Pictured above is the haul from my first CSA (Community Supported Agriculture) delivery from Dennison’s Family Farm in Elora, Tennessee. Even after splitting it with a friend (save for the strawberries, which were way too ripe to last the weekend), it’s quite a collection of freshness.

Enlisting in a CSA is a little like buying a share in a farm, only you don’t have to keep the deer out of the cornfield or harvest anything (although I must point out that digging up potatoes may be the dirtiest fun you’ll ever have before dark). Every Friday for 10 weeks, I get to pick up a big box of just-picked produce (whatever is ripe), split the goods, and head home for what I have dubbed Iron Chef Huntsville.

I figure it’ll be a weekly summer adventure. Before the season is over, we’ll have, among many other things, watermelon, tomatoes, squash, corn, potatoes, beans, peas, and something called a Cape gooseberry.

Last weekend, we more or less lived off of fresh greens (Swiss chard and Yukina savoy), cherry tomatoes and cucumbers.
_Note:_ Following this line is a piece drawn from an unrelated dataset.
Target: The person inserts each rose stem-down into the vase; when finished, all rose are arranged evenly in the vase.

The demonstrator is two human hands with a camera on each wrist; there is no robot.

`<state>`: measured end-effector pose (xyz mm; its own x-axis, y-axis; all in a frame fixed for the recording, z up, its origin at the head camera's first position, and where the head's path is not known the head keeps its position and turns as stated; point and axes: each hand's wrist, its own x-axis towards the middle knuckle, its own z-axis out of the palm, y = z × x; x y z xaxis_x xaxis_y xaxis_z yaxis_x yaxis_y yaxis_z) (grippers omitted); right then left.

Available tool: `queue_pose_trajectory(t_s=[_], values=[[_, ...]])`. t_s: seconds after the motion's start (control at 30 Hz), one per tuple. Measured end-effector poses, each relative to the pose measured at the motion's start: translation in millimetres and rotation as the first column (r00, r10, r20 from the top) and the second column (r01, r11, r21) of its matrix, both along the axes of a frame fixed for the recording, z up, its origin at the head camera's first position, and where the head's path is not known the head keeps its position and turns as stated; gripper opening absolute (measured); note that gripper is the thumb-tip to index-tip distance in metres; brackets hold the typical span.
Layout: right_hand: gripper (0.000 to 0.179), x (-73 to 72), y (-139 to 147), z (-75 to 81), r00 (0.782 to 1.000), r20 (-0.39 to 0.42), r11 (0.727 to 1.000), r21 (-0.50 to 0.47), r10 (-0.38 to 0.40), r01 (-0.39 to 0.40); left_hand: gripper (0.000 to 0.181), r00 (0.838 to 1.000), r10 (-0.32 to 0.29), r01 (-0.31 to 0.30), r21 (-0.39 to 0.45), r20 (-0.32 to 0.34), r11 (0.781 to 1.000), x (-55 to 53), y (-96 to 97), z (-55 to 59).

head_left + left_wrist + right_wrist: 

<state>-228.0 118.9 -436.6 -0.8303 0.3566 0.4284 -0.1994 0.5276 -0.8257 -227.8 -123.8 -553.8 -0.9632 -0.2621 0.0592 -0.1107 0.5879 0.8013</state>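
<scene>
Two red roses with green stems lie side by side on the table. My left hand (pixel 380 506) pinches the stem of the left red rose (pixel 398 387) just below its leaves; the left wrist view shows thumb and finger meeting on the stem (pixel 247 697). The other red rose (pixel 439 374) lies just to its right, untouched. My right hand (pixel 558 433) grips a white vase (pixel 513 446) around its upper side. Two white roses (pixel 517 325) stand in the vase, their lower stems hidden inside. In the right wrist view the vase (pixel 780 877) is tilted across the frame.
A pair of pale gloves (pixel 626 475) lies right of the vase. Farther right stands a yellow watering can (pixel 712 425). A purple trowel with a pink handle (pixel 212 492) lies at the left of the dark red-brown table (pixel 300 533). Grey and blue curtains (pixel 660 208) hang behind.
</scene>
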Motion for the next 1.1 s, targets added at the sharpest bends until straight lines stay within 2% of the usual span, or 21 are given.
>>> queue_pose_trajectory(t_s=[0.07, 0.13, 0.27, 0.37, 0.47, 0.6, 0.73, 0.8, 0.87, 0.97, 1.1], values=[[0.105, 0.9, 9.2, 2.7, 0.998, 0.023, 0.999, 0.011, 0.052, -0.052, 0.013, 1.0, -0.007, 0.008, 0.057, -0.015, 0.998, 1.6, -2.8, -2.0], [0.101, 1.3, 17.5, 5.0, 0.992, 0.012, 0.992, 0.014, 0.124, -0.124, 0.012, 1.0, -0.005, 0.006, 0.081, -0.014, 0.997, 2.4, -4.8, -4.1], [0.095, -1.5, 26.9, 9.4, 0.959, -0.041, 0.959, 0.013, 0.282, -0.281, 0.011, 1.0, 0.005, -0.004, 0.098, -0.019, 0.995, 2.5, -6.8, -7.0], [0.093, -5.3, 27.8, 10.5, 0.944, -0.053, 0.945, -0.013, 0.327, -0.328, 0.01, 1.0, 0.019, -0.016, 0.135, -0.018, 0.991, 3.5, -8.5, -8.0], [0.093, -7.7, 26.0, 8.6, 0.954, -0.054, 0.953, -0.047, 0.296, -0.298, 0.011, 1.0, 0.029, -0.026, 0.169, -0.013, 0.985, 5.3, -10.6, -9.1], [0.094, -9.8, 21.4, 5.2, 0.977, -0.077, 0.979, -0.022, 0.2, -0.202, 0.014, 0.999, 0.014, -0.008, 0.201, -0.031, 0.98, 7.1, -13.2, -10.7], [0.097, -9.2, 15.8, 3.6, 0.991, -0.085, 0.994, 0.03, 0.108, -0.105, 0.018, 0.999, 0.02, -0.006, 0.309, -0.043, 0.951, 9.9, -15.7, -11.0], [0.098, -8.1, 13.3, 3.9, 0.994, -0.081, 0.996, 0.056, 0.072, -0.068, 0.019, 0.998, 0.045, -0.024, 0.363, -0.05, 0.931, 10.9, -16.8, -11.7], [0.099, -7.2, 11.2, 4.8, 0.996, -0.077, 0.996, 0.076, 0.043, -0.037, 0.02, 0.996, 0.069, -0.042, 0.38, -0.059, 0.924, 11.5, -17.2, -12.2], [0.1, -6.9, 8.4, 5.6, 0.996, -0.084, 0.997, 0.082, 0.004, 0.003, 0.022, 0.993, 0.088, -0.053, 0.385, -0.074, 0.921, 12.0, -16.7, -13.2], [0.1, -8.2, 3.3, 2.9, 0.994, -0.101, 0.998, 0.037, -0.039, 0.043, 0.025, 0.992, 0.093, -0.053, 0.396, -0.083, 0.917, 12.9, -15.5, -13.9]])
Also, for the first time ever, I had to cook a green tomato. My grandparents had a small farm, so growing up I had access to what seemed like an unlimited supply of tomatoes. Red, ripe, juicy, delicious tomatoes. The whole fried green tomato thing never made any sense to me. Who in their right mind would pluck a tomato from the vine before it ripened? Who would batter and fry this unripened fruit instead of waiting to make it the key ingredient in a BLT?

My reaction upon tasting fried green tomatoes for the first time a few years ago: meh. I would have rather waited for a sandwich.

I’ve never been a fan of frying things, despite being an occasional fan OF fried things. So I found a reasonably professional-looking recipe for baked green tomatoes, scaled it down and sliced and coated my way to an OK side dish.

Meh. I still would have rather waited for a sandwich.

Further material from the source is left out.